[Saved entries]
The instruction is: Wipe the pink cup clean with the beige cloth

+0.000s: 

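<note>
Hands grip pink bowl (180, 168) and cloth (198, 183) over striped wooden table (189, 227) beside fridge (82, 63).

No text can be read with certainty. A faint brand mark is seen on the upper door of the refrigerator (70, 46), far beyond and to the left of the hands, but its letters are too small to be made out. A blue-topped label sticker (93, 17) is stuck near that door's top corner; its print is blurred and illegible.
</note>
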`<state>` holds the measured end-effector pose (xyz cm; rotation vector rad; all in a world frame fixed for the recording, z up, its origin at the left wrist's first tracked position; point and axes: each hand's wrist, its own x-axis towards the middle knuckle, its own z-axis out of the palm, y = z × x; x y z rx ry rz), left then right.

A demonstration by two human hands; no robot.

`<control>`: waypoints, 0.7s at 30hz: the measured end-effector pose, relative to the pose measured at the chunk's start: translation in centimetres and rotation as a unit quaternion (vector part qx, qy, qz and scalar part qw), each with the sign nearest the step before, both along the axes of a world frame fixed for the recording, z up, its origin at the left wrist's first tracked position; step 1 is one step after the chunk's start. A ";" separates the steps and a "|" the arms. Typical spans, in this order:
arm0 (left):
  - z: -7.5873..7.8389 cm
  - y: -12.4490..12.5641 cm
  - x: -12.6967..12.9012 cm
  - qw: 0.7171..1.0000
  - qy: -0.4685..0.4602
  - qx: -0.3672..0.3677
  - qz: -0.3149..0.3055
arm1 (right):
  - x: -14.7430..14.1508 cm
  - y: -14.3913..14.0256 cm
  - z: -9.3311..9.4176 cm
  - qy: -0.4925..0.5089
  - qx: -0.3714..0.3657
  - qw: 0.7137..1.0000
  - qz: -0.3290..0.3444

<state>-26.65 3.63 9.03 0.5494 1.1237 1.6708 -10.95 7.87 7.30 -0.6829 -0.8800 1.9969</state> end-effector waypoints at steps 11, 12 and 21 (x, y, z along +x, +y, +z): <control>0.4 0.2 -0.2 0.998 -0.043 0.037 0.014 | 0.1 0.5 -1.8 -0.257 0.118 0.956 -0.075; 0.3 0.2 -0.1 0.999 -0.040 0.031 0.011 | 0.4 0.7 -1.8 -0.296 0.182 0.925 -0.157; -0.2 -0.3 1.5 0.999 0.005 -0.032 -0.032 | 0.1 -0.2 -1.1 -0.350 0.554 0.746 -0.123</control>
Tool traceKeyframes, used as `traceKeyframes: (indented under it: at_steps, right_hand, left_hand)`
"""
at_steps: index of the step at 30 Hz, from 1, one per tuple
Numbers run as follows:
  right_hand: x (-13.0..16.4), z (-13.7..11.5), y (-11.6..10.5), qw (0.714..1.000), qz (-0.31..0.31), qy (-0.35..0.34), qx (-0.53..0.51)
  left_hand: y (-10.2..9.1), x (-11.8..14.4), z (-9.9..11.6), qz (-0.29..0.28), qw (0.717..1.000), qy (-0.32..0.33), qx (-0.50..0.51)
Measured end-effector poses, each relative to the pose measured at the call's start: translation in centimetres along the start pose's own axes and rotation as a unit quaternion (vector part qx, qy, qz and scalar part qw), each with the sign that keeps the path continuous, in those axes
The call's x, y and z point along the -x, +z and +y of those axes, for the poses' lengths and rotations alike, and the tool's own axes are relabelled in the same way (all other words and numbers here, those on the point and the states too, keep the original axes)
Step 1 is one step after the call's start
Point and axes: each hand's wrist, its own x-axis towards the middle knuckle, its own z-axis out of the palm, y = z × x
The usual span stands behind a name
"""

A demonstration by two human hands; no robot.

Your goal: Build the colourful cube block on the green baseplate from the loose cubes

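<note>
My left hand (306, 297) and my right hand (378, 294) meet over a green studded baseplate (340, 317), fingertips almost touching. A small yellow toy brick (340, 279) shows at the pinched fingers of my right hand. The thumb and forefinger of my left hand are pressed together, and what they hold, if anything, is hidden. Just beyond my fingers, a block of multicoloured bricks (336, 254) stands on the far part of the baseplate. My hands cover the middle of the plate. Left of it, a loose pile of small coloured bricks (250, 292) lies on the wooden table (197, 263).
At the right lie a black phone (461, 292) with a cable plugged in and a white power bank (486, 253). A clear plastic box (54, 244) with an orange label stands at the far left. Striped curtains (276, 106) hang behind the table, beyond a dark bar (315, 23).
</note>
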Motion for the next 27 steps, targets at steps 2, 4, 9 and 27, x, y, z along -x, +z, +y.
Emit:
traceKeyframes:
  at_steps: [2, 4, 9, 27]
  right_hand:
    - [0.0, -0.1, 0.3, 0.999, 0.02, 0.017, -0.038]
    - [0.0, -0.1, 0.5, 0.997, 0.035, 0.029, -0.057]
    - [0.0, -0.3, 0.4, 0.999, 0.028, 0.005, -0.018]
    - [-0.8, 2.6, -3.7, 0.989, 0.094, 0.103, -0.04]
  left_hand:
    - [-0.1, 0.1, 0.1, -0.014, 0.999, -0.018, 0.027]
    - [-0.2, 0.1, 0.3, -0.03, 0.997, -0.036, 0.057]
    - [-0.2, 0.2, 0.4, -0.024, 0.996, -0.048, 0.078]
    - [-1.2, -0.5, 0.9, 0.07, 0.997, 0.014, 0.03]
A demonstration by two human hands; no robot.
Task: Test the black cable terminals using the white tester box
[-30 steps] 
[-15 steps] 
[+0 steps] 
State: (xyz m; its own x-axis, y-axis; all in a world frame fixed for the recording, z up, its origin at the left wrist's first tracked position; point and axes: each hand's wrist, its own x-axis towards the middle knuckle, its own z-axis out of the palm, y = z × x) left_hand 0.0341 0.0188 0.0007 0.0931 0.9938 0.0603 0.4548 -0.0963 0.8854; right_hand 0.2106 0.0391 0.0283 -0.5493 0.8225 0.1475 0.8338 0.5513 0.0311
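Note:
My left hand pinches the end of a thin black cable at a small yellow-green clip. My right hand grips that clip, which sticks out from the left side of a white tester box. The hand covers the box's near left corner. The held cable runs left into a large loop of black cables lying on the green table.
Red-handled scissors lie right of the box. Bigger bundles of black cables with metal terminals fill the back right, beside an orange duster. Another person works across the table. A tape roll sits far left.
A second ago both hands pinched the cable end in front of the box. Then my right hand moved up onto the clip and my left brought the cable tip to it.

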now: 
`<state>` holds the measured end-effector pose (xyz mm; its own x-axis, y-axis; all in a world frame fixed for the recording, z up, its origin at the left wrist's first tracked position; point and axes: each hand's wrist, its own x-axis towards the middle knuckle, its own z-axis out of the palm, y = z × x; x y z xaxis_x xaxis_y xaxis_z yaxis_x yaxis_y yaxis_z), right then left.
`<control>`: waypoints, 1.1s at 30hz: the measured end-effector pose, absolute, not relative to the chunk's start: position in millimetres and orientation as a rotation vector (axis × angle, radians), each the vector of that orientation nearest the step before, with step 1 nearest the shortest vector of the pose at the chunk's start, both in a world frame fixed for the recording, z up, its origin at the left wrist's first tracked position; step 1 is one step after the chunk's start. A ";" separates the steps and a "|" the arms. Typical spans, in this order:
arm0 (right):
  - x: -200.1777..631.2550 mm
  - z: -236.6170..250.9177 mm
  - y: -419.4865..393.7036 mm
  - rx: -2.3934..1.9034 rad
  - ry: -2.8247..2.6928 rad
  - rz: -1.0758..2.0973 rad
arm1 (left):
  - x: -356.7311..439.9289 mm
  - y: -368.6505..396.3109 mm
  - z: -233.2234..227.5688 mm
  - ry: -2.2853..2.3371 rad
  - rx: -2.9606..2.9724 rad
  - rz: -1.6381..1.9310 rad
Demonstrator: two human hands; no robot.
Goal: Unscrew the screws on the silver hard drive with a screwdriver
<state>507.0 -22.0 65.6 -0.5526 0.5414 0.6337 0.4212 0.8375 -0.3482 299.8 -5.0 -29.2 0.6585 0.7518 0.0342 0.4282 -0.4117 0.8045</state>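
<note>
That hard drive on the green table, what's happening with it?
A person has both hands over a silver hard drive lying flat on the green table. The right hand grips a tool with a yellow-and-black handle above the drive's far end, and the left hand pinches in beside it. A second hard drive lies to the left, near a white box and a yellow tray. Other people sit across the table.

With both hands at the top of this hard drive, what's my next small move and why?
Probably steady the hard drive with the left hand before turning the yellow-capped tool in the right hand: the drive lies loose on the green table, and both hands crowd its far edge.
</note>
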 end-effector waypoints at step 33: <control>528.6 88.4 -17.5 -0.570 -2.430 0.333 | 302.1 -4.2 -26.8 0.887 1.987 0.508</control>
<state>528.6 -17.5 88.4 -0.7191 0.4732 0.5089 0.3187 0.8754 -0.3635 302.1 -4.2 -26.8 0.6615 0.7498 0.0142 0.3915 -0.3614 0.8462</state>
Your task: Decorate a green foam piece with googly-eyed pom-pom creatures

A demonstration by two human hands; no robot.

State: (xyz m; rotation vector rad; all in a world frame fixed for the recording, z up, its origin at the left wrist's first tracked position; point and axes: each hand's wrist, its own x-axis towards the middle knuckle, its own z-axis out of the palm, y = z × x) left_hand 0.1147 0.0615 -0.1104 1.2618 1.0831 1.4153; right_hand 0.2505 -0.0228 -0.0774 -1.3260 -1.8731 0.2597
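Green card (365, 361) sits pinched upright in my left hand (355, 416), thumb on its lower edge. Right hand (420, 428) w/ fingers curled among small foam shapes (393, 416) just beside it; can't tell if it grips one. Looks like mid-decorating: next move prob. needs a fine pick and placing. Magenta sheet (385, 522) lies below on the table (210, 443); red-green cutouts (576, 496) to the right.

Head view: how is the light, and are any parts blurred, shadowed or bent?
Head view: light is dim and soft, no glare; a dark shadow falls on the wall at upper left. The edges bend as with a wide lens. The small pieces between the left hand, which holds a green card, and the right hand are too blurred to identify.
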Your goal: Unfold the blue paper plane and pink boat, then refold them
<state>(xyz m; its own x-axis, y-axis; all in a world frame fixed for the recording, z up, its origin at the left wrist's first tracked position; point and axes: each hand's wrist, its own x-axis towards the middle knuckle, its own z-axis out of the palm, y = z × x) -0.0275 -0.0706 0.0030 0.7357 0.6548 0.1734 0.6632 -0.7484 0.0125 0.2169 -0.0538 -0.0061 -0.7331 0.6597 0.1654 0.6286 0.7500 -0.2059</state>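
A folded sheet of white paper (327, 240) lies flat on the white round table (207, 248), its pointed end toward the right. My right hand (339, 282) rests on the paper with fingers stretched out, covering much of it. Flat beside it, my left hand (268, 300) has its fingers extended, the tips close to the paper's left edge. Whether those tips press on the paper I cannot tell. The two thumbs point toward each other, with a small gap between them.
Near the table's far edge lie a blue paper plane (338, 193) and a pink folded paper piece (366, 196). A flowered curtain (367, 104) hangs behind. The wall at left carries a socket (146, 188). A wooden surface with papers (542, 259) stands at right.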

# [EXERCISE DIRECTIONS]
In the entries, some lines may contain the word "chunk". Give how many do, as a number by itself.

# [REPLY TO THE EXERCISE]
2